> **ABOUT THIS EXERCISE**: All of the data below should be repeated exactly. Pictures should not be included.

-------------------------

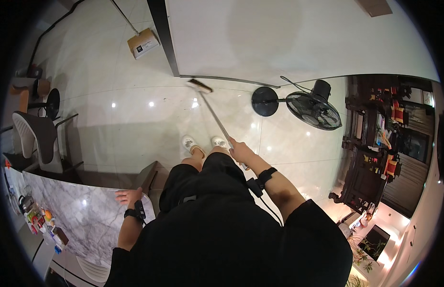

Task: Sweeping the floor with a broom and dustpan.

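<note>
My right hand [242, 152] grips the pale handle of a broom [215, 117], which slants forward and left across the tiled floor [143, 136]. At its far end the brush head [200, 85] is on or just above the floor, near the foot of the white wall, slightly blurred. My left hand [129, 196] holds nothing. Its fingers are spread over the edge of a marble-patterned table [96, 211]; whether they touch the top I cannot tell. A few small dark specks lie on the floor left of the brush head.
A black standing fan [313, 109] stands right of the broom. A cardboard box on a stick [143, 43] is beside the dark wall edge [164, 39]. Grey chairs [42, 136] line the left. Several small items [42, 219] crowd the table's far end. Dark wooden furniture [365, 172] is at right.
</note>
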Motion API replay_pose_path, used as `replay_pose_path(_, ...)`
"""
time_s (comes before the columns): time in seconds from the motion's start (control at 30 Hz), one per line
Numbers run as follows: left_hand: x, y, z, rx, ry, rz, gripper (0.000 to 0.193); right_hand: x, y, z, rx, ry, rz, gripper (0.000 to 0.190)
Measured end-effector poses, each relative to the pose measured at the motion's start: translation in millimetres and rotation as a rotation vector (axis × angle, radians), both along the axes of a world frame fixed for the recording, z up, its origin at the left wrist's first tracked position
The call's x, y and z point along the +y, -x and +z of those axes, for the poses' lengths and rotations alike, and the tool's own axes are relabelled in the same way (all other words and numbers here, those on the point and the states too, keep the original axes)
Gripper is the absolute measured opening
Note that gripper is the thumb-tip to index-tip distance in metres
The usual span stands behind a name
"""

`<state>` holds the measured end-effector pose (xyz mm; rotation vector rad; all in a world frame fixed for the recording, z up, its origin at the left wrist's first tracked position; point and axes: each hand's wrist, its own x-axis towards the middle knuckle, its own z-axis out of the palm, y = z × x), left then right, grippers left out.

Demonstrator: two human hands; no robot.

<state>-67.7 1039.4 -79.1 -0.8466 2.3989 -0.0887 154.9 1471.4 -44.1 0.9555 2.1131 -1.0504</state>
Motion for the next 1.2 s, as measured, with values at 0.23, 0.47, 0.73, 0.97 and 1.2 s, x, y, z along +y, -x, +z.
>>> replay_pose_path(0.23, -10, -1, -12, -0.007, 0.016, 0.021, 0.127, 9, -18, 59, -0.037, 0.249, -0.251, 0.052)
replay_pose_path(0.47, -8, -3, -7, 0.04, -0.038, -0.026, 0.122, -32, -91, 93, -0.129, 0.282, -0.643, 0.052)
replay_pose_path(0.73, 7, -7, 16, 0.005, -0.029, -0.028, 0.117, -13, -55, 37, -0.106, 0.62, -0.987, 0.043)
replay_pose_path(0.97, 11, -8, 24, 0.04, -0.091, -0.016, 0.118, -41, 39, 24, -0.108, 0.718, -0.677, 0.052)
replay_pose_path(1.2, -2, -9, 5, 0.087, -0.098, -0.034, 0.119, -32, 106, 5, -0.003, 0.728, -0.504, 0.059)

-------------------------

> **ANSWER AREA**:
Task: Sweeping the floor with a broom and dustpan.

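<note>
My right hand [242, 152] grips the pale handle of a broom [215, 117], which slants forward and left across the tiled floor [143, 136]. At its far end the brush head [200, 85] is on or just above the floor, near the foot of the white wall, slightly blurred. My left hand [129, 196] holds nothing. Its fingers are spread over the edge of a marble-patterned table [96, 211]; whether they touch the top I cannot tell. A few small dark specks lie on the floor left of the brush head.
A black standing fan [313, 109] stands right of the broom. A cardboard box on a stick [143, 43] is beside the dark wall edge [164, 39]. Grey chairs [42, 136] line the left. Several small items [42, 219] crowd the table's far end. Dark wooden furniture [365, 172] is at right.
</note>
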Motion API replay_pose_path, used as `replay_pose_path(_, ...)`
"""
time_s (comes before the columns): time in seconds from the motion's start (control at 30 Hz), one per line
Numbers run as follows: left_hand: x, y, z, rx, ry, rz, gripper (0.000 to 0.193); right_hand: x, y, z, rx, ry, rz, gripper (0.000 to 0.190)
Measured end-effector poses, each relative to the pose measured at the motion's start: translation in millimetres and rotation as a rotation vector (axis × angle, radians), both along the axes of a world frame fixed for the recording, z up, its origin at the left wrist's first tracked position
The call's x, y and z point along the +y, -x and +z of those axes, for the poses' lengths and rotations alike, and the tool's own axes are relabelled in the same way (all other words and numbers here, those on the point and the states too, keep the original axes)
Gripper is the absolute measured opening
Note that gripper is the thumb-tip to index-tip distance in metres
The usual span stands behind a name
"""

`<state>` holds the measured end-effector pose (xyz mm; rotation vector rad; all in a world frame fixed for the recording, z up, its origin at the left wrist's first tracked position; point and axes: each hand's wrist, its own x-axis towards the middle knuckle, its own z-axis out of the palm, y = z × x), left then right, grippers left out.

Demonstrator: two human hands; no robot.

<state>-67.7 1039.4 -79.1 -0.8466 2.3989 -0.0887 154.9 1471.4 -44.1 0.9555 2.1131 -1.0504</state>
Motion for the next 1.2 s, as measured, with values at 0.23, 0.47, 0.73, 0.97 and 1.2 s, x, y, z along +y, -x, +z.
>>> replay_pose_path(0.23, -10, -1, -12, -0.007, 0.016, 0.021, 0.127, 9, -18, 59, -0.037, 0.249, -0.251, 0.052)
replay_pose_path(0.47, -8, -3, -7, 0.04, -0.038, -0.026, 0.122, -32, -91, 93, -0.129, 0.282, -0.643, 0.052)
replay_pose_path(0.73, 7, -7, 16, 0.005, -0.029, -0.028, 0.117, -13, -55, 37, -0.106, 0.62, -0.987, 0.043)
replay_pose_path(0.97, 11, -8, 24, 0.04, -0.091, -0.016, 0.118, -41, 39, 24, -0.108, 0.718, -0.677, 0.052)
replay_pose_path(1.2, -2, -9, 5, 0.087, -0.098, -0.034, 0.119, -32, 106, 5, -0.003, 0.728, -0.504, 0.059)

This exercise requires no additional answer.